Every line from the first in the listing below to the line containing "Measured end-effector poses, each" is to be repeated exactly, and no line past it.

─── Supplied data

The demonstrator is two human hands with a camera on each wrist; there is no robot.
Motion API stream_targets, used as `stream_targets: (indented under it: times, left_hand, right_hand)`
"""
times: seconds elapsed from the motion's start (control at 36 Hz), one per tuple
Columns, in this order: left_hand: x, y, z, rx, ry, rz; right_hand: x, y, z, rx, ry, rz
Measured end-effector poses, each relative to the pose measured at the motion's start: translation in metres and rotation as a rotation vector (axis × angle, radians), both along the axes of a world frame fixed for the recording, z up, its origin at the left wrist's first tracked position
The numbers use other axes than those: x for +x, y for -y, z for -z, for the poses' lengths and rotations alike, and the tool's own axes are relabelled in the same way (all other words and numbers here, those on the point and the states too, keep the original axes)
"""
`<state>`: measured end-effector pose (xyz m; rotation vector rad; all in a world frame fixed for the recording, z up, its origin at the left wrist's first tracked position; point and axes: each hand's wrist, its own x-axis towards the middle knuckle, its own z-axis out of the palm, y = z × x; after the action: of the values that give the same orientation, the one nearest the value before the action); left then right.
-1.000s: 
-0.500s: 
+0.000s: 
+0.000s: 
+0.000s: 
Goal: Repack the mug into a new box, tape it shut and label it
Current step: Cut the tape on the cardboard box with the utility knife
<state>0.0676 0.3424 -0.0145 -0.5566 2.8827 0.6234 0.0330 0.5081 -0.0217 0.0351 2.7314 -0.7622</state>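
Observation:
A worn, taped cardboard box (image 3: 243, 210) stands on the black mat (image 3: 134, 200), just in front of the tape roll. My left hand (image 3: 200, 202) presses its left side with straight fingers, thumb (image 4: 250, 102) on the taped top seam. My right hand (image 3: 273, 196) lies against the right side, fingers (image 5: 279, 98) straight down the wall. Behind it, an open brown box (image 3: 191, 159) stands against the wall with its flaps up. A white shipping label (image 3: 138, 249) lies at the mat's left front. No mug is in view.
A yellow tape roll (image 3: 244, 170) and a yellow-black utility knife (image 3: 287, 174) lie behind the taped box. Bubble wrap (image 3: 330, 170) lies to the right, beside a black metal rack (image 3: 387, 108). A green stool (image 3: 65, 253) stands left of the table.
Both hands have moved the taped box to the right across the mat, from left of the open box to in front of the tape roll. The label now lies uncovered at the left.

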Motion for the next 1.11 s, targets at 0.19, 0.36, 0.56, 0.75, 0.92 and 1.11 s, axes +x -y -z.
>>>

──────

▶ _Result_
The demonstrator is two human hands with a camera on each wrist; there is no robot.
Motion API stream_targets, used as `stream_targets: (indented under it: times, left_hand, right_hand)`
"""
times: seconds elapsed from the motion's start (control at 36 Hz), one per tuple
Columns, in this order: left_hand: x, y, z, rx, ry, rz; right_hand: x, y, z, rx, ry, rz
Measured end-effector poses, each relative to the pose measured at the motion's start: translation in metres and rotation as a rotation vector (axis × angle, radians), both along the axes of a world frame fixed for the recording, z up, its origin at the left wrist's first tracked position

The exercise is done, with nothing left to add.